INSTRUCTIONS FOR THE TASK
Print every line of the listing below, starting with the line that holds "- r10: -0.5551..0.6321" and going on through the line that holds "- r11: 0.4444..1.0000", both included, and print nothing else.

= = = = =

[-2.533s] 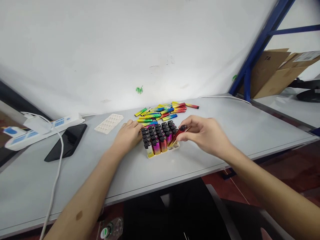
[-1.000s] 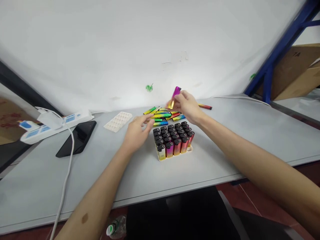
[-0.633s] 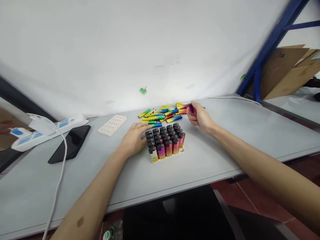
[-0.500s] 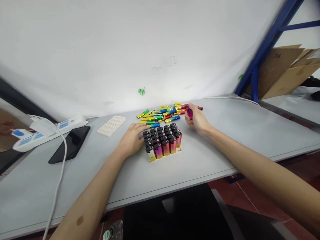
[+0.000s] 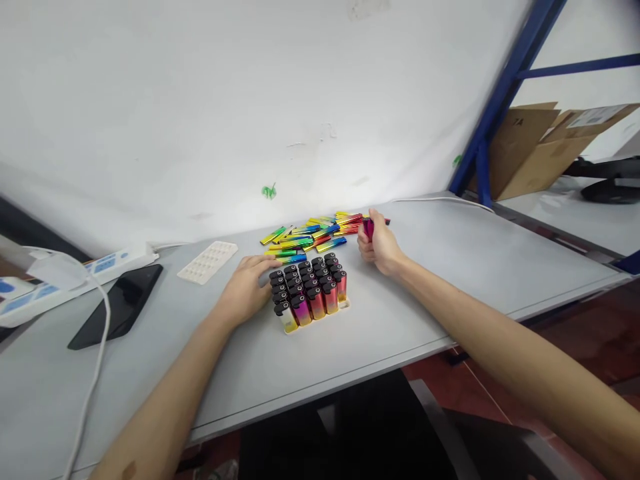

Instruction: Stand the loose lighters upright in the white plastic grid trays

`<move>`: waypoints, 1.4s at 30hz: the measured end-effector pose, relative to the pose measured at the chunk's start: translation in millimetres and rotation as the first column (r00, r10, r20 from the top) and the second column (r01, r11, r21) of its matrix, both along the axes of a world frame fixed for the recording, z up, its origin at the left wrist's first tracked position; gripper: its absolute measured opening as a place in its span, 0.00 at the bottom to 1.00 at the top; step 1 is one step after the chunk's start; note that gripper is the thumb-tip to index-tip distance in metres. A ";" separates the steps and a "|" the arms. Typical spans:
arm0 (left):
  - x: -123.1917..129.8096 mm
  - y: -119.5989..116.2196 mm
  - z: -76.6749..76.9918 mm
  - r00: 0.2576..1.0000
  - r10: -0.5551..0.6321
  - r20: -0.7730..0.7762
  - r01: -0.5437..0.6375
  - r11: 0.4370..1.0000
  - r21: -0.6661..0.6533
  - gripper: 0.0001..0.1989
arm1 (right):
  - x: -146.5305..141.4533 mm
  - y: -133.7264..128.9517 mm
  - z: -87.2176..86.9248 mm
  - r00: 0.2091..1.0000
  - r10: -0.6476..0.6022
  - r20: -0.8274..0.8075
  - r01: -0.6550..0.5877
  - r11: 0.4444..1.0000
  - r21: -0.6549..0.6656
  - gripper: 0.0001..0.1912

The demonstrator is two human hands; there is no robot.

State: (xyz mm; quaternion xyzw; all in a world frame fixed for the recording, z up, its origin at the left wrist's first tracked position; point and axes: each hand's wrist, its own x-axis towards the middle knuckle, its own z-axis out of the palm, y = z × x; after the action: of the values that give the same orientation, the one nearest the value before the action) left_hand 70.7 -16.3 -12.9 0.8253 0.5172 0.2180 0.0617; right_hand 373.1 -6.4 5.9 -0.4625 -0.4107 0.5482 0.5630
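My right hand [image 5: 382, 248] is closed around a purple lighter [image 5: 369, 229], thumb up at its top; most of the lighter is hidden by the fingers. My left hand [image 5: 246, 289] rests at the left side of the lighter rack, fingers stretched forward and fingertips near a blue metallic sleeve [image 5: 294, 259]. Several black-topped lighters [image 5: 316, 303] stand upright in rows in a pale tray [image 5: 320, 321], whose front right slot has no lighter. Behind them lies a loose pile of shiny yellow, green, blue and red pieces [image 5: 300, 243].
A white tray with small slots [image 5: 208, 262] lies flat on the left of the grey table [image 5: 400, 320]. Beyond it are a black phone [image 5: 117, 307], a power strip [image 5: 107, 265] and a white cable [image 5: 95, 373]. Cardboard boxes [image 5: 550, 153] stand behind a blue frame [image 5: 493, 100].
The camera view has turned slightly right, so everything sits further left. My right hand keeps hold of the purple lighter, its thumb now more upright. My left hand stays beside the rack.
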 end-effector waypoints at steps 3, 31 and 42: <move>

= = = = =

RESPONSE AREA
  - r10: -0.5551..0.6321
  - r20: -0.7730..0.7762
  - r01: -0.5437..0.6375
  - r11: 0.4370..1.0000
  - r21: -0.6661..0.6533
  - gripper: 0.0001..0.1989
arm1 (right):
  - x: -146.5305..141.4533 mm
  - y: -133.7264..128.9517 mm
  - z: -87.2176..86.9248 mm
  - r00: 0.2091..1.0000
  - r10: -0.6476..0.6022
  - r20: -0.8274..0.8075
  - r01: -0.6550..0.5877
  - r11: 0.4444..1.0000

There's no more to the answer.